*Exercise description*: After locating the line with "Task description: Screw" in the data that follows, return it and every later line exactly, up to and including the line with "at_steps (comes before".
%%
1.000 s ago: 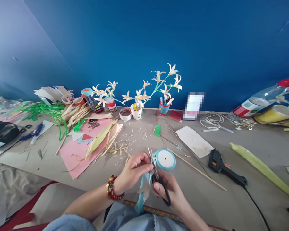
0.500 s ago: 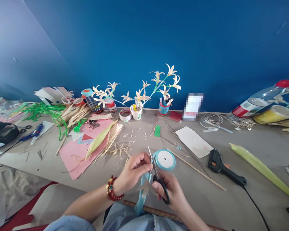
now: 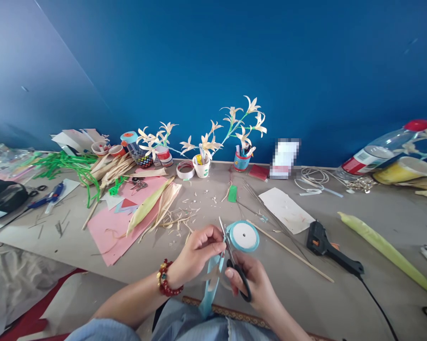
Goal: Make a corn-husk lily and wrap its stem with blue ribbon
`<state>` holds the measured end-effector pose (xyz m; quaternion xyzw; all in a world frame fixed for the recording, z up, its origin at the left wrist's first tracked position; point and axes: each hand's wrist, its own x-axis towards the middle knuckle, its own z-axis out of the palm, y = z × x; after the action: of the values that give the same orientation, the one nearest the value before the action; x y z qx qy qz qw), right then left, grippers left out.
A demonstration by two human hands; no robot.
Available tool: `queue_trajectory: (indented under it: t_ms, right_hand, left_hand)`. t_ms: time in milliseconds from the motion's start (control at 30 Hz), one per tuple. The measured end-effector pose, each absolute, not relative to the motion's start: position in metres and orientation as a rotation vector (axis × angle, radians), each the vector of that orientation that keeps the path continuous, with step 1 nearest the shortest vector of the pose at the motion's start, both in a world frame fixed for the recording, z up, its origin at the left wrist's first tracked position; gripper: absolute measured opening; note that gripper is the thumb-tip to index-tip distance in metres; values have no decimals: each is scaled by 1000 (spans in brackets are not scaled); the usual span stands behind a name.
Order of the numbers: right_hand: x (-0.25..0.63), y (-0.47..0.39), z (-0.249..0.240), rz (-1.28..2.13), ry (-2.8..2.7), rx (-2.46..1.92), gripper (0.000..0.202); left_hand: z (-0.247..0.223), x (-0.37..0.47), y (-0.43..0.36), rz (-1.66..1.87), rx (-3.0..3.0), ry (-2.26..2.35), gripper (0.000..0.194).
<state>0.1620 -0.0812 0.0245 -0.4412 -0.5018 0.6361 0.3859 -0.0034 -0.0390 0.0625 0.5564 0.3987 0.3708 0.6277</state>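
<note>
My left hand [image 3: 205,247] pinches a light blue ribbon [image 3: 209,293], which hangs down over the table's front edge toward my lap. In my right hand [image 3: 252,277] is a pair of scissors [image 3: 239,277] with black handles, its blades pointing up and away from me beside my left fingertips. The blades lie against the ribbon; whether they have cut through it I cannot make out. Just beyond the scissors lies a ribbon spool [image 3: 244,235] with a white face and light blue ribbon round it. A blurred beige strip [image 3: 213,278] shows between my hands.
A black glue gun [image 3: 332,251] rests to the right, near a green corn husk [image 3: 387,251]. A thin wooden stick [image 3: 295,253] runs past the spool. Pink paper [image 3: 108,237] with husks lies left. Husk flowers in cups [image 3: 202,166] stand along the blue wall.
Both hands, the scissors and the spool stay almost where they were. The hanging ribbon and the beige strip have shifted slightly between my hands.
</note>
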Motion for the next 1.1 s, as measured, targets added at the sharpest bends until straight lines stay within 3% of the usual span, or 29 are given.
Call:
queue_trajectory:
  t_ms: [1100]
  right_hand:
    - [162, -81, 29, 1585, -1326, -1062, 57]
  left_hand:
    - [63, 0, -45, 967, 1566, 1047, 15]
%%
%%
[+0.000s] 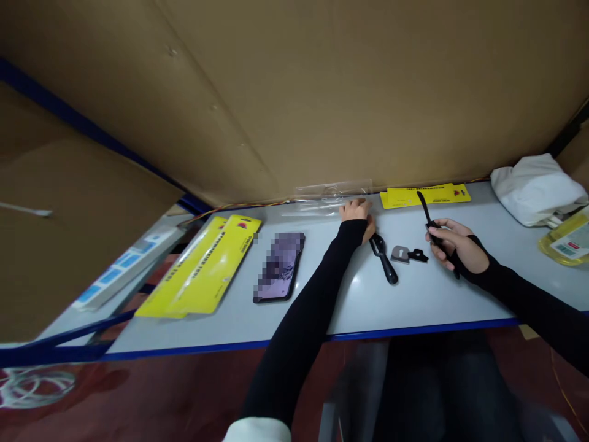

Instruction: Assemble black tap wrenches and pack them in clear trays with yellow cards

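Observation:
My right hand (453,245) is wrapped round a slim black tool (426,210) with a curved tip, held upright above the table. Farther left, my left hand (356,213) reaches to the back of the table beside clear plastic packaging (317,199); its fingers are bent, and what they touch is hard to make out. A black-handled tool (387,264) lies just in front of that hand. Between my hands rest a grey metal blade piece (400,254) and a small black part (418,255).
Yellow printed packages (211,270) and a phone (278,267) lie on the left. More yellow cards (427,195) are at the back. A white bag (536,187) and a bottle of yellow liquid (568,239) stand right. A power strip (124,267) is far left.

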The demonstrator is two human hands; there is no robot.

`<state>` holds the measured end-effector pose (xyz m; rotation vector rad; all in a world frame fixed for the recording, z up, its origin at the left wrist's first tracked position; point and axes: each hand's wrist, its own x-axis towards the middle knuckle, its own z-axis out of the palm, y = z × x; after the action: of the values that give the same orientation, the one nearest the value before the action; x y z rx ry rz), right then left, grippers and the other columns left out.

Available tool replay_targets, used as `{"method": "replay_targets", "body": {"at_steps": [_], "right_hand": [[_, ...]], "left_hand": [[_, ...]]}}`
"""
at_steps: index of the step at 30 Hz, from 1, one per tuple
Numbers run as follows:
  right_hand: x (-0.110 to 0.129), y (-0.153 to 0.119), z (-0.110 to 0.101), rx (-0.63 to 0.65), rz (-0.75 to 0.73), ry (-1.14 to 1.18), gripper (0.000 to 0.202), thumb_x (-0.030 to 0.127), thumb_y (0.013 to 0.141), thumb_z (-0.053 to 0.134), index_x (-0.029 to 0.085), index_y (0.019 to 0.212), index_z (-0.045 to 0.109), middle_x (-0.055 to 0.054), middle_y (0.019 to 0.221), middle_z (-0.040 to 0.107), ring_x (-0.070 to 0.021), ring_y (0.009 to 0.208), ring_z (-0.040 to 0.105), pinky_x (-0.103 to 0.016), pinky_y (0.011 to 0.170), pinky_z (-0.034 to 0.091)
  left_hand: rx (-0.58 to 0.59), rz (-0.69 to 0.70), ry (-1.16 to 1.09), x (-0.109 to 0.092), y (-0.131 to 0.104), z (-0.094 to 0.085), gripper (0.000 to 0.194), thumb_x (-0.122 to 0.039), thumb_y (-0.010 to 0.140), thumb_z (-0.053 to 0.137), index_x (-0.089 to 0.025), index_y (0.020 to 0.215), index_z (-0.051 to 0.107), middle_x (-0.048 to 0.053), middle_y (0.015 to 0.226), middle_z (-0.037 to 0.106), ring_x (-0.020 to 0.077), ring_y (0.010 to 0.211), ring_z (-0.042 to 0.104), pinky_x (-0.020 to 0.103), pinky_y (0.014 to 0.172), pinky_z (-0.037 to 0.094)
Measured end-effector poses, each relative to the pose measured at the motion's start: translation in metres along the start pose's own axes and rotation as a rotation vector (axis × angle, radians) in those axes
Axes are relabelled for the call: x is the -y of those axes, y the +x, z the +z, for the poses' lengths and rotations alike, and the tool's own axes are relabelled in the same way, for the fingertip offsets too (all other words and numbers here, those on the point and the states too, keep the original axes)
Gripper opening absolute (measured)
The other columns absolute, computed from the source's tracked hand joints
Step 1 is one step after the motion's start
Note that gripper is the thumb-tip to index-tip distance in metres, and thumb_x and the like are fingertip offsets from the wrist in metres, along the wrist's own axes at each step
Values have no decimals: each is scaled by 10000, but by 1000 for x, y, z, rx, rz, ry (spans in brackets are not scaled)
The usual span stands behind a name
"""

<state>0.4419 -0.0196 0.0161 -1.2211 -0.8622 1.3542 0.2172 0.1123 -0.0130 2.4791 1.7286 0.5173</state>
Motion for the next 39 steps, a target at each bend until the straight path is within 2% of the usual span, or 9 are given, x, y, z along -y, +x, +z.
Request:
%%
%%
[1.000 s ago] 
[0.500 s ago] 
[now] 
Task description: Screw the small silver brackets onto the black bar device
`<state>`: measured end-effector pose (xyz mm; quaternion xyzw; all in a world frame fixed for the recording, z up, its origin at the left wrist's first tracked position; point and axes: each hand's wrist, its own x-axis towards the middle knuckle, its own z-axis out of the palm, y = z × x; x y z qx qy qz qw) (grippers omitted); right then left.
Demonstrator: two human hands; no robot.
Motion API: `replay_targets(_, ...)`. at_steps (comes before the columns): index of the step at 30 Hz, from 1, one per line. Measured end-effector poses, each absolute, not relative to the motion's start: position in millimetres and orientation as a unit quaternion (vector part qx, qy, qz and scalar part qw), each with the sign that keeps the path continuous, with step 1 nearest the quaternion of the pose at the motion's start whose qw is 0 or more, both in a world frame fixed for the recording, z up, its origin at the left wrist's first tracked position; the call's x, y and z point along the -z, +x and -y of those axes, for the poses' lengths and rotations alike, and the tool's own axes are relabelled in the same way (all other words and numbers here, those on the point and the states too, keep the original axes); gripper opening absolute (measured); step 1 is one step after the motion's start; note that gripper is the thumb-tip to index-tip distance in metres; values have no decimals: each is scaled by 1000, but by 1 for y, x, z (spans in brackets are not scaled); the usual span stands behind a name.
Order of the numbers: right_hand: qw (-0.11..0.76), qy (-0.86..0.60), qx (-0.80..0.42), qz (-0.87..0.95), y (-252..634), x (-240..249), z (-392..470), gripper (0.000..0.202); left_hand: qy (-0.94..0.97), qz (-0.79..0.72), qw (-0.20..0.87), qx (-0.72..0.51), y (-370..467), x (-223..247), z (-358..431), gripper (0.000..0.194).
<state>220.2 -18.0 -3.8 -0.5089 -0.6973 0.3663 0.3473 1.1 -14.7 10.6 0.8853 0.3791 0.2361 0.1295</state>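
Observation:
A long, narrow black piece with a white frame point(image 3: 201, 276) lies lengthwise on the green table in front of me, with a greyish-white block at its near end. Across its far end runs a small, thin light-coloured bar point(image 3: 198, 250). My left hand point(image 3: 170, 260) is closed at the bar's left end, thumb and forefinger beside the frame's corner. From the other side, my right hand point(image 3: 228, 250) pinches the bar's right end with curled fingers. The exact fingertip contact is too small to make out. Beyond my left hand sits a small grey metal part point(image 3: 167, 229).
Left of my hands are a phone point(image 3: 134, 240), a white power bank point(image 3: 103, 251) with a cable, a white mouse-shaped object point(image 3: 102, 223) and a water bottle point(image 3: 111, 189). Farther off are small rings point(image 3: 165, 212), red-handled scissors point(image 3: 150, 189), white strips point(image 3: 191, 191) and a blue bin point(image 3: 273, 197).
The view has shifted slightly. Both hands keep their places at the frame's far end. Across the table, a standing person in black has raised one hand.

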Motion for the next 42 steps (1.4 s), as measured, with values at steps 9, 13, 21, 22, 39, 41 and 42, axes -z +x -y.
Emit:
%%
*Output of the task*:
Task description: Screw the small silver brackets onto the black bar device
`<state>`: measured end-effector pose (xyz mm; quaternion xyzw; all in a world frame fixed for the recording, z up, its origin at the left wrist's first tracked position; point and axes: each hand's wrist, its own x-axis towards the middle knuckle, its own z-axis out of the palm, y = z × x; x y z qx qy qz qw) (grippers omitted); right then left.
Demonstrator: two human hands; no robot.
Motion API: `replay_targets(_, ...)`. at_steps (comes before the columns): index of the step at 30 Hz, from 1, one per line. Measured end-effector poses, each absolute, not relative to the motion's start: position in millimetres and orientation as a unit quaternion (vector part qx, qy, qz and scalar part qw), each with the sign that keeps the path continuous, with step 1 nearest the quaternion of the pose at the motion's start whose qw is 0 or more, both in a world frame fixed for the recording, z up, its origin at the left wrist's first tracked position; the call's x, y and z point along the -z, +x and -y of those axes, for the poses' lengths and rotations alike, and the tool's own axes are relabelled in the same way (all other words and numbers here, those on the point and the states too, keep the original axes); gripper opening absolute (measured); step 1 is one step after the motion's start; note that gripper is the thumb-tip to index-tip distance in metres; values have no decimals: each is scaled by 1000, but by 1 for y, x, z (spans in brackets are not scaled); the usual span stands behind a name.

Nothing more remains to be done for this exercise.